English schoolmaster and Bible student (1822–1902)

Dr. Richard Francis Weymouth (M.A., D.Litt.) (1822–1902) was an English schoolmaster, Baptist layman and Bible student known particularly for producing one of the earliest modern language translations of the New Testament.

==Life==
Born near Devonport, Devon, he was the son of Richard Weymouth and his wife Ann Sprague. He was educated at University College London. He taught at a private school in Surrey before being appointed headmaster of Mill Hill School in 1869, when Thomas Scrutton and his supporters formed a new trust to reopen and revive the school, which had closed the previous year. Weymouth was also a fellow of University College London from 1869, and taught there until 1886, before retiring in 1891 to devote himself to textual criticism and Bible study.
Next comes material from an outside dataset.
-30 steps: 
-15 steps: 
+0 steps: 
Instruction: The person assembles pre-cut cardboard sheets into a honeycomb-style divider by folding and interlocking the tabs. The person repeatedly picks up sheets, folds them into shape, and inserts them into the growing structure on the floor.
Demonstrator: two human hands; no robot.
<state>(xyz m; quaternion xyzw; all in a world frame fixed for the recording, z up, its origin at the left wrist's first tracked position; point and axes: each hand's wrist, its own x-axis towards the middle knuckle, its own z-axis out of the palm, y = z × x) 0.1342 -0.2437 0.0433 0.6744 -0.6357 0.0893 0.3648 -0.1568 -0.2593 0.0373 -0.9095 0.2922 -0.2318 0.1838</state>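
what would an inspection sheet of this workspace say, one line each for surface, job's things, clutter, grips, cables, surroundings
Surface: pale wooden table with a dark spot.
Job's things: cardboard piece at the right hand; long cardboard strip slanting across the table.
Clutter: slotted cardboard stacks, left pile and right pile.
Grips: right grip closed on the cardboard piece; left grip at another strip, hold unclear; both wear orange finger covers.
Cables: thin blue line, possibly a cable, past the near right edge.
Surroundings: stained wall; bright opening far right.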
He died in 1902.

==Works==
Weymouth's first important work was The Resultant Greek Testament, an eclectic text based on the work of the most prominent textual critics of the eighteenth and nineteenth centuries. His major publication was The Modern Speech New Testament, known as the Weymouth New Testament, edited by his secretary, Ernest Hampden-Cook, and published in 1903 in New York and London, England. Weymouth wanted to produce a version that ordinary people could read. It renders Greek idioms into modern English. He also published A literal translation of Cynewulf's Elene from Zupitza's text (1888), based on Cynewulfs Elene mit einem Glossar by German philologist Julius Zupitza.